(Task directions):
From the material below, retype exactly the lines that begin at the line with "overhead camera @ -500" and end after the line with "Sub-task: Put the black"; pictures stay out of the copy.

(Available records):
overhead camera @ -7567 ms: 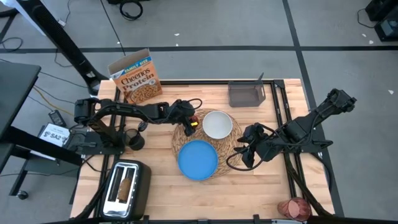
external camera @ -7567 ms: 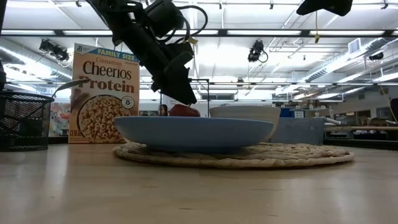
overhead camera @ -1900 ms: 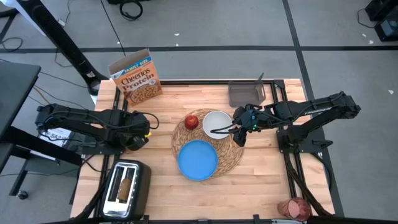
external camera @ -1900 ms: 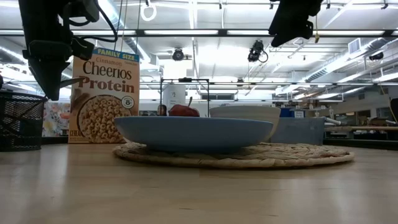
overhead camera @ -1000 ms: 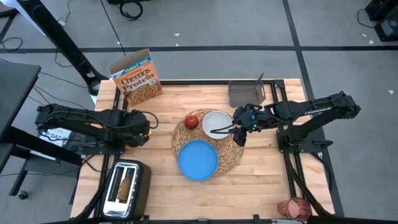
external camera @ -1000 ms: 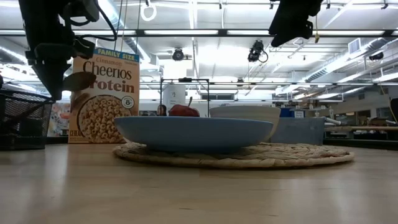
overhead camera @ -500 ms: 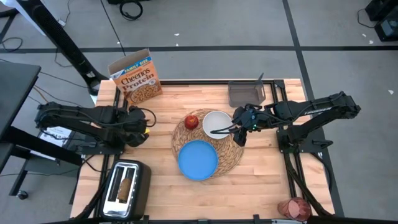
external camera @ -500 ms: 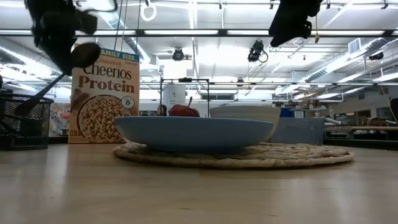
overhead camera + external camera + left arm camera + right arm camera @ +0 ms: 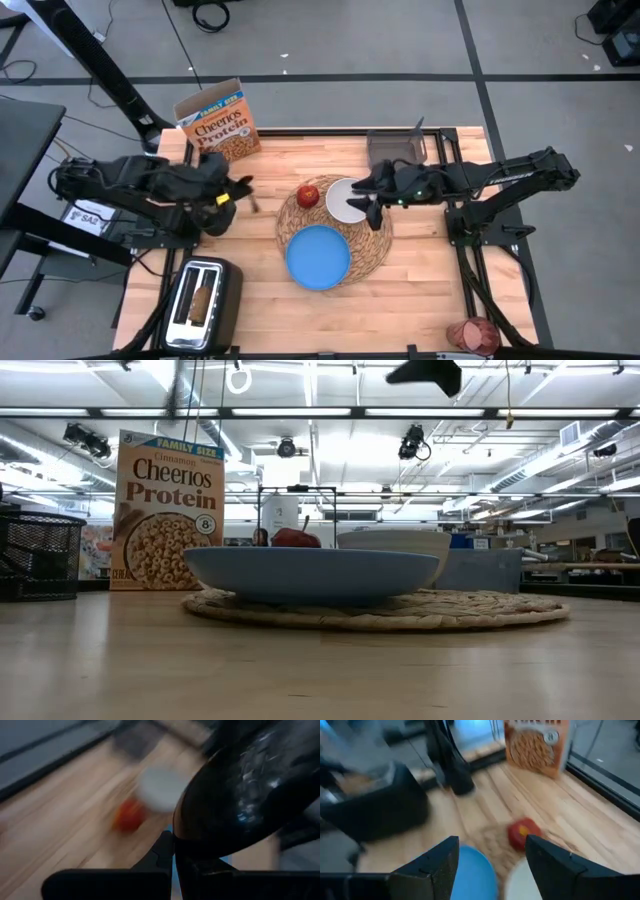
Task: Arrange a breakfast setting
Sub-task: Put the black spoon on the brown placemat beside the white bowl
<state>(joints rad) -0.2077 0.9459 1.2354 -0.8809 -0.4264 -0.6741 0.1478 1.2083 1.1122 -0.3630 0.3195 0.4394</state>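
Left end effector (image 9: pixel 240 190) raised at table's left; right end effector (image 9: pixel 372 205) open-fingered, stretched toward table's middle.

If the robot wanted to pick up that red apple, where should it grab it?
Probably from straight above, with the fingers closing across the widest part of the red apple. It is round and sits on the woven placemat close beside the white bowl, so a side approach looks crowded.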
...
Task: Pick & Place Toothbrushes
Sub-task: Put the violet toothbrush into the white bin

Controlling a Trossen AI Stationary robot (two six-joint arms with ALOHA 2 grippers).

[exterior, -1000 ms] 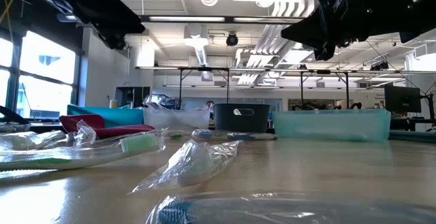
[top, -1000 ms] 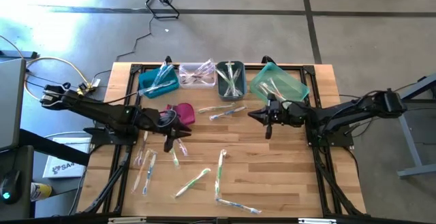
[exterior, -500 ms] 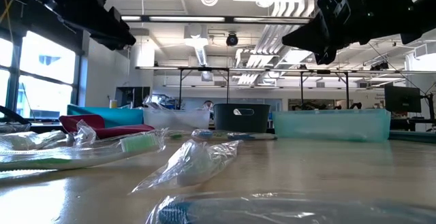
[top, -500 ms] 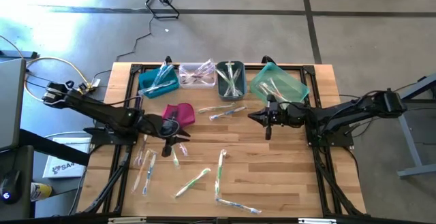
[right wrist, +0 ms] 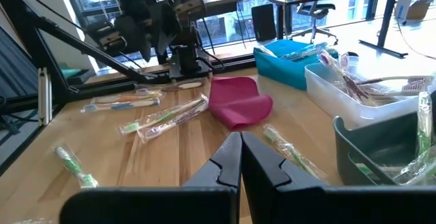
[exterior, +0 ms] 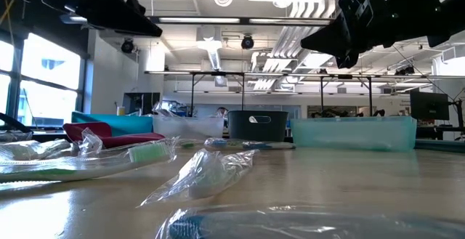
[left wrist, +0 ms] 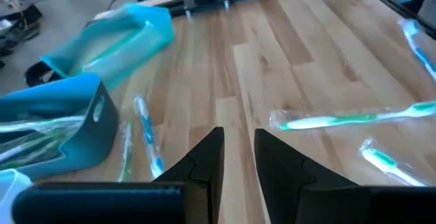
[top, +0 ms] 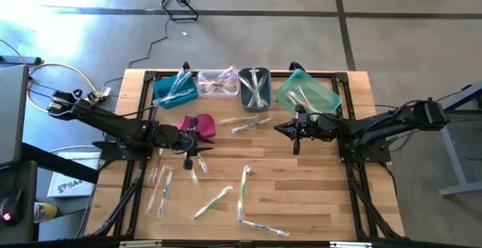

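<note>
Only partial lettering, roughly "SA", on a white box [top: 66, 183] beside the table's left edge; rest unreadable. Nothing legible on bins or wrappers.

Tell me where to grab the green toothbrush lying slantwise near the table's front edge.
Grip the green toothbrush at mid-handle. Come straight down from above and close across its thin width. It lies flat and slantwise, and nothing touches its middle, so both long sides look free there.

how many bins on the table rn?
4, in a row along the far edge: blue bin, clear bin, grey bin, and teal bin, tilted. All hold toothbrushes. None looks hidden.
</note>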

(Exercise solution):
overhead camera @ -500 ms: 
external camera @ -500 ms: 
overhead camera + external camera + left arm camera + right arm camera @ +0 ms: 
Task: Arrange a breakfast setting
Sub-task: Put the black spoon on the brown placemat beside the white bowl

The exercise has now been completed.